Monday, April 7, 2025

Joko Beck--part 2

 Continuing from the previous blog.  

When the Joko book was read aloud, its practice seemed to lack any heart or emotional connection.  I mean, sure its good to learn piano, but if you are so focused on technique and you can't appreciate the music, what good is it?  And when I used to go to sesshins at the Champaign Zen center, I remember looking around and seeing how lifeless the place was--everybody acting like mindless automatons.  It hurt.  And when I helped the teacher pack his possessions and saw how frightfully anal he was, it hurt.  

I'm not saying there isn't value to the process.  But the connection to something has to be there. That's what I find so enlivening about feeling connections with entities or spirits or whatever.  I'm sure this exists in zen at some level, and its all good, every practice, but this is what I must say now.

And last night I had a dream.  I was outside, I think near a river with a group of people.  And I was completely enmeshed with another woman--much younger woman.  Indeed, I think I was also much younger than I am now.   It wasn't really sexual, but it was comforting.   We were making out, and in doing so we were insulated from the activities around us.  Eventually we were traveling on a train, and I knew we didn't have tickets so we when into a storage space, still making out the whole time. Now that is a practice I can get into, making out with life.    lol



Sunday, April 6, 2025

Joko Beck and Robert Anton Wilson

 So at the Zen Group yesterday they read one of the passages from Charlotte Joko Beck's work and I felt it viscerally.  It hurt.  It was suffocating.  But I'm sure that wasn't her intent.  And perhaps if she was relating Zen practice conversationally to me it might have had a different effect than the words that seemed to be nothing but rigid commands.  In the book, she related her zen practice to her childhood piano lessons, not really understanding the scales but necessary in the long run.  But it was more a formulaic series of commands that one "must" do to achieve "enlightenment" or whatever.  And it hurt.  It was interesting that my therapist friend L. felt the same way.  The rest of the room was still in the follower mode to Joko's lead.  In the conversation that followed, I related my experience and how it might be easier to make friends with something than to control it.  Especially when you are trying to control your mind through rigid zen practice.  Of course, most of them were then going to the Capital protests later in the day.   The best way to fight control is a different type of control, right?  lol

Then later in the day I was reading Robert Anton Wilson.  It was a delight.  So much more fun than Joko.  And especially his elucidation about general semantics and how he tries to avoid the word "is" in his writing.  Zen is this or that.  You should do this or that because that is what zen "is". 

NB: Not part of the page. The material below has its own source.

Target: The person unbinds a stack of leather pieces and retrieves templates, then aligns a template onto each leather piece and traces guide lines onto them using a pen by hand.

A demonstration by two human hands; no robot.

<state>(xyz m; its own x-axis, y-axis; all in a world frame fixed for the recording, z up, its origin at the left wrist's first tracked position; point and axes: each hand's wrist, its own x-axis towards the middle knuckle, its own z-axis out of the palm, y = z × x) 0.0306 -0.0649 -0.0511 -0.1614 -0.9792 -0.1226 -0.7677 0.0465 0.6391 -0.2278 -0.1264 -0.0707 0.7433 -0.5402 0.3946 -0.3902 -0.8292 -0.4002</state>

I think what he was pointing to was  almost like explaining something in the negative.  Or to have a relationship with it instead of defining it.  For example, in quantum physics, matter "is" not a wave or a particle.  Sometimes it acts like a wave, and sometimes a particle. It exists as part of a relationship, not a concrete "this" or "that"  Then there was the synchronistic discussion in Wilson of the Zen koan where the Zen master is asked what is the most valuable thing (he could have asked was is the most valuable zen practice) and the master replied, "The head of a dead cat."  Again, there "is" not the most or the best this or that. Its a relationship, and open ended answer, an invitation to the journey to connect with the mystery of the cat head.  

Of course, the real mystery, and the real thing that is inviting me into "friendship" is all the pain I have been feeling in my legs and calves, and why I am sensitive to Joko's words to begin with.  I have an inner dictator I am rebelling against, I fear:-).